> [THE PROBLEM] Scan the records below and copy every line that contains the string "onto".

> [THE INPUT]
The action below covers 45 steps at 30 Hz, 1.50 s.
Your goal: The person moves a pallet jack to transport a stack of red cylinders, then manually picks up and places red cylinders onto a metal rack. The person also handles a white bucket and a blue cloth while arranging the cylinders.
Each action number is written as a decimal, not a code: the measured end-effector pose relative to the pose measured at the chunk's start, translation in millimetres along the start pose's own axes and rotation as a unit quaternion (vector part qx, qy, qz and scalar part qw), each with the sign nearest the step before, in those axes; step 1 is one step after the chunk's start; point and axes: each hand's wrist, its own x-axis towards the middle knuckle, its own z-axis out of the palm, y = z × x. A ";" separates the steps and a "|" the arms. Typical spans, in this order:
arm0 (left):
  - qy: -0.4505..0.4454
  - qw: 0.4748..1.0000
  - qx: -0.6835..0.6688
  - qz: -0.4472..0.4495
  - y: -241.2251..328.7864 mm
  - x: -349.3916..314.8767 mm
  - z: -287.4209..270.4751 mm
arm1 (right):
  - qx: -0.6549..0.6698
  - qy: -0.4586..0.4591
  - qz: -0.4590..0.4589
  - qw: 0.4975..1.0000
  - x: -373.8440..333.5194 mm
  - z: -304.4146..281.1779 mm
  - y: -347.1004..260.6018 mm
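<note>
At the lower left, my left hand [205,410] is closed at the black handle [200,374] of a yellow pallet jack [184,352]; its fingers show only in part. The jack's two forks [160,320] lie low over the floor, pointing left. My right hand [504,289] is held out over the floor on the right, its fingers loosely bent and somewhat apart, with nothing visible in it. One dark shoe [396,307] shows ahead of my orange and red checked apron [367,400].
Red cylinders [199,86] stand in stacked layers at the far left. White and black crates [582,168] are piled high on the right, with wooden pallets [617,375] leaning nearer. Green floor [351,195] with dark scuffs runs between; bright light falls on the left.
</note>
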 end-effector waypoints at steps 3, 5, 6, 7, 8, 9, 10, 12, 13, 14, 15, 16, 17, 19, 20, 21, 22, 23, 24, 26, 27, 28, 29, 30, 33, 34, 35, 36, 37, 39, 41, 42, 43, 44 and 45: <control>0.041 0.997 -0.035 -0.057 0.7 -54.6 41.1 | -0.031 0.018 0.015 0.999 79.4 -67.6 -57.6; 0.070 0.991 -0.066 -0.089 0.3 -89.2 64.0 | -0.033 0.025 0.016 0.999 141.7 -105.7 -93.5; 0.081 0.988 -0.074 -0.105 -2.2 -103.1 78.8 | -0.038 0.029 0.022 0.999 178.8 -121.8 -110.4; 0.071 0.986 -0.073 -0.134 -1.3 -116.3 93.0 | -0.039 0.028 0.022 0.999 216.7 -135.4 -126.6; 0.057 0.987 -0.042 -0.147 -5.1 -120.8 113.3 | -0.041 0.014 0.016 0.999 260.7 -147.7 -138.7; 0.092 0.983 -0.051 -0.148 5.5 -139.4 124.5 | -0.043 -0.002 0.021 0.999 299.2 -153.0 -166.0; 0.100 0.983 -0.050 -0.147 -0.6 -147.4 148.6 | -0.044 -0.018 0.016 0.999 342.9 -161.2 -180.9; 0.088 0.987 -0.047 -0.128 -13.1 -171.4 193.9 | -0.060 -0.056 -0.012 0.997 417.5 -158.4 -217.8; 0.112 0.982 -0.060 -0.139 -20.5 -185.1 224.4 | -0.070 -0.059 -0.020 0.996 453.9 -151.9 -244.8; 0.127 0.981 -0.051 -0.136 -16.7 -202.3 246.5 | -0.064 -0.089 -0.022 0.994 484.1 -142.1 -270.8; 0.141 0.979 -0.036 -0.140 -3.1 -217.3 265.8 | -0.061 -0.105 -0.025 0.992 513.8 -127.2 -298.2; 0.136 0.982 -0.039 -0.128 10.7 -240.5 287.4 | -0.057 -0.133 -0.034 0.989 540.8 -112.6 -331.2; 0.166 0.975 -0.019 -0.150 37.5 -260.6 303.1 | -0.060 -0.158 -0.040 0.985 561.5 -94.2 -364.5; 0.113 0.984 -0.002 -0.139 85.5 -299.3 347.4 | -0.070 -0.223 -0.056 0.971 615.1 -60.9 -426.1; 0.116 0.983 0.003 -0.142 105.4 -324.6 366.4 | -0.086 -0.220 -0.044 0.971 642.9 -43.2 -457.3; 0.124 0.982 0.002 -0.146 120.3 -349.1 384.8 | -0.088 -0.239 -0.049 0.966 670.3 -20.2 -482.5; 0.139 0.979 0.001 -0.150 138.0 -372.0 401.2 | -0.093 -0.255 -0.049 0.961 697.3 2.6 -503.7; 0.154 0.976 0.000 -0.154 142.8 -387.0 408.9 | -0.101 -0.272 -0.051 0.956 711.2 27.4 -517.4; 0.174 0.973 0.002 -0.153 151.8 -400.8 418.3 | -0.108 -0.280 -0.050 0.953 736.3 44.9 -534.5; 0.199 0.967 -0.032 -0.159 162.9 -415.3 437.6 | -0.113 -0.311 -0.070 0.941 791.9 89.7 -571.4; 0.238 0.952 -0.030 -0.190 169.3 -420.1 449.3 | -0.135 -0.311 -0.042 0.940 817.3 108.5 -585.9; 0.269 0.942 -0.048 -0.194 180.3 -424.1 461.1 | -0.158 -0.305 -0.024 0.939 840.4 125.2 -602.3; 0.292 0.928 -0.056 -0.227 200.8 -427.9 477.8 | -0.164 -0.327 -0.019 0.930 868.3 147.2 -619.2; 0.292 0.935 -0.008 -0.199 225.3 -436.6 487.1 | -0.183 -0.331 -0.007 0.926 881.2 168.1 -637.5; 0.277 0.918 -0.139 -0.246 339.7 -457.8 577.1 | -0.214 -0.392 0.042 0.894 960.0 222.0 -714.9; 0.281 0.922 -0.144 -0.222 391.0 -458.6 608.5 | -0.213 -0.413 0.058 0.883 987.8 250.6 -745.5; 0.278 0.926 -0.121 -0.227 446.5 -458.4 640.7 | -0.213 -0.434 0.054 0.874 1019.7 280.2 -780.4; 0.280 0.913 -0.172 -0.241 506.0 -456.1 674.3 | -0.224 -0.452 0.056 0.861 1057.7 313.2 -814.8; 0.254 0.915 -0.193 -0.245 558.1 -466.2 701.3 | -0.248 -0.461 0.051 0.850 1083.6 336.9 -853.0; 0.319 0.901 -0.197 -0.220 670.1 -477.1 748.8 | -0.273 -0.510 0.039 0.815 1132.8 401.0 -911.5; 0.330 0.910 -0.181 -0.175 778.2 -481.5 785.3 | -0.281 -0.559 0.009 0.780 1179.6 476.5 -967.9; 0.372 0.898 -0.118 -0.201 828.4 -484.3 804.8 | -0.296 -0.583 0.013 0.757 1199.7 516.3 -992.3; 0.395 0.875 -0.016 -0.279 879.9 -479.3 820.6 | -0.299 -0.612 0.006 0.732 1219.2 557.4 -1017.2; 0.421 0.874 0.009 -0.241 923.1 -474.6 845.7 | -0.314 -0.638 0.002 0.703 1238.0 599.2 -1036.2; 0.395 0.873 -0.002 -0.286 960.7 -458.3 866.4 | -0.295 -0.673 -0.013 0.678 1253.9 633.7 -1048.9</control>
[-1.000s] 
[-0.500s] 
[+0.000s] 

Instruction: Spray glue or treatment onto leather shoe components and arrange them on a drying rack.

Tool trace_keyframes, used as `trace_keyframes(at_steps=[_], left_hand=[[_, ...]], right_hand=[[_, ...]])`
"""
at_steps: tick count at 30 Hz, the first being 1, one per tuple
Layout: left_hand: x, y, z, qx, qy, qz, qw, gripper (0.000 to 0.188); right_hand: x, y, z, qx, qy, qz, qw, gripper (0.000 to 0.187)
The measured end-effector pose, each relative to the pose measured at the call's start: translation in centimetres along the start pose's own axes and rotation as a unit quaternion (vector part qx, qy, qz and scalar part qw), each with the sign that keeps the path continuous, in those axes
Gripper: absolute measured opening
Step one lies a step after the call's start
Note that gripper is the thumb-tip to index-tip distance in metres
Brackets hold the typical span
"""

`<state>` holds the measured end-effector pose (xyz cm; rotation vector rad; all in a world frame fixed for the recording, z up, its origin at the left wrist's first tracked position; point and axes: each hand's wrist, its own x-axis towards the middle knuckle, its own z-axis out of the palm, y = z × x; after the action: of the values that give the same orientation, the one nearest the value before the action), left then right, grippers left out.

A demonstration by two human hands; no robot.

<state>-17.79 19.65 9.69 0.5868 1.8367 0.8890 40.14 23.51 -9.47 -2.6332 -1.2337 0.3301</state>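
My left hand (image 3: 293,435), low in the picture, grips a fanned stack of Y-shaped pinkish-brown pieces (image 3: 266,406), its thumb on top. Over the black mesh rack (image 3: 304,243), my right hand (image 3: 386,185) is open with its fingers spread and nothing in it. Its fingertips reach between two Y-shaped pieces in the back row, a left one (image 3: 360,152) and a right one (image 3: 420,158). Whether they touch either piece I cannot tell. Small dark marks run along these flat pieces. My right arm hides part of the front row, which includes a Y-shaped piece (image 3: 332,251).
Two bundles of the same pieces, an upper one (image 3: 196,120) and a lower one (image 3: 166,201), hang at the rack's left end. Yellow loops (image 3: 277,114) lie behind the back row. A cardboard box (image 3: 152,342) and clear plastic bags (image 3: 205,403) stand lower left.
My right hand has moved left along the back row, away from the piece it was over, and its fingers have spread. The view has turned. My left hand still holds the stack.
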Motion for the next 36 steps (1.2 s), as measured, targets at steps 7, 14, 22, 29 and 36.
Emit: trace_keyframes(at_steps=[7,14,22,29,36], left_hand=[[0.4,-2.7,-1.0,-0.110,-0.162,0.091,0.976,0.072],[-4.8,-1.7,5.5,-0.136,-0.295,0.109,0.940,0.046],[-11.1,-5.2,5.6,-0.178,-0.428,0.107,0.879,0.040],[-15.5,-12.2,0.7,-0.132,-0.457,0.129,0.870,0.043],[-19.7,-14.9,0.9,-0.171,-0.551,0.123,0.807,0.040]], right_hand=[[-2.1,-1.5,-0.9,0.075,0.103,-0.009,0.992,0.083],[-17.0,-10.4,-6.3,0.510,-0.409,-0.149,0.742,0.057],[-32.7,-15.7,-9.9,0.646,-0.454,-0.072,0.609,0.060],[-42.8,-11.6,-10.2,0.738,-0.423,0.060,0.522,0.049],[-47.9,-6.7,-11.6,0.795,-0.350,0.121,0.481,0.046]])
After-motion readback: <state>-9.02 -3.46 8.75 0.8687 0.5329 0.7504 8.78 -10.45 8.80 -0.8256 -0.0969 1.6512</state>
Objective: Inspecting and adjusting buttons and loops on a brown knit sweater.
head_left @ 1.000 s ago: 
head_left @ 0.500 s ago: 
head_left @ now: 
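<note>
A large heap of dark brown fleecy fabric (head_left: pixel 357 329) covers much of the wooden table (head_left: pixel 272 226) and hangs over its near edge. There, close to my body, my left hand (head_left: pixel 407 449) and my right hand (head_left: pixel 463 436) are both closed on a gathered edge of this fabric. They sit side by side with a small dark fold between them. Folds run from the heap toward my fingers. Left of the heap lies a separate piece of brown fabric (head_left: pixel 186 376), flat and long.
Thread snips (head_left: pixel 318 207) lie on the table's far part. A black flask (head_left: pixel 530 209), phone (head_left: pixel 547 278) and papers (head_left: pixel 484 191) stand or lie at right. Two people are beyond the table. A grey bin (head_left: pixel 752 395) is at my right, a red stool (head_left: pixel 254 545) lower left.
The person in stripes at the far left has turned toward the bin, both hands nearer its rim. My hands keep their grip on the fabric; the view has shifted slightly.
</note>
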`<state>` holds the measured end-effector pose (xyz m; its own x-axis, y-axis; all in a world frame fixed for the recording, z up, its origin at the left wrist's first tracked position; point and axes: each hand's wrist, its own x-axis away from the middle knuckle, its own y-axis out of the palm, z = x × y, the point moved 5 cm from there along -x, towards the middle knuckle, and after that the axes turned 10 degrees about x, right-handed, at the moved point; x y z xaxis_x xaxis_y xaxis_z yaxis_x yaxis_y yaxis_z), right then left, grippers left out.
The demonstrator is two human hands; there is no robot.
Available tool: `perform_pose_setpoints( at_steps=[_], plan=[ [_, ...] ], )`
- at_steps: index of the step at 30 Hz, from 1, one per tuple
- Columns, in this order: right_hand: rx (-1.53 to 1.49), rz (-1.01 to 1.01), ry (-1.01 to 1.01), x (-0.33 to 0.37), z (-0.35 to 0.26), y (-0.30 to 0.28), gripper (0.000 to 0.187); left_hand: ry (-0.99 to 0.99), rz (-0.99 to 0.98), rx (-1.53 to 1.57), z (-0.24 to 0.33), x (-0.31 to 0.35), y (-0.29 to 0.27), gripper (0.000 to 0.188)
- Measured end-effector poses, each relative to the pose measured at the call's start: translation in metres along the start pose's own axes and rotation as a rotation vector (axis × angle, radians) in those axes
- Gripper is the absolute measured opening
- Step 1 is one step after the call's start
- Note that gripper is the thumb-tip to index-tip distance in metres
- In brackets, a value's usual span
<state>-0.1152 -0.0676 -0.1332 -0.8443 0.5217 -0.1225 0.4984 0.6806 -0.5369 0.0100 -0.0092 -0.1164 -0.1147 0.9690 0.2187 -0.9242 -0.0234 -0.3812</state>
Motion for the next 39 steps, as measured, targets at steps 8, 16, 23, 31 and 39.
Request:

> [ANSWER TO THE PROBLEM]
Your goal: The person moves a pallet jack to transport a stack of red cylinders, then manually picks up and places red cylinders onto a metal rack. The person also handles a white bucket and a blue cloth while arranging the cylinders.
Instruction: Spray glue or treatment onto leather shoe components and arrange them on a drying rack.

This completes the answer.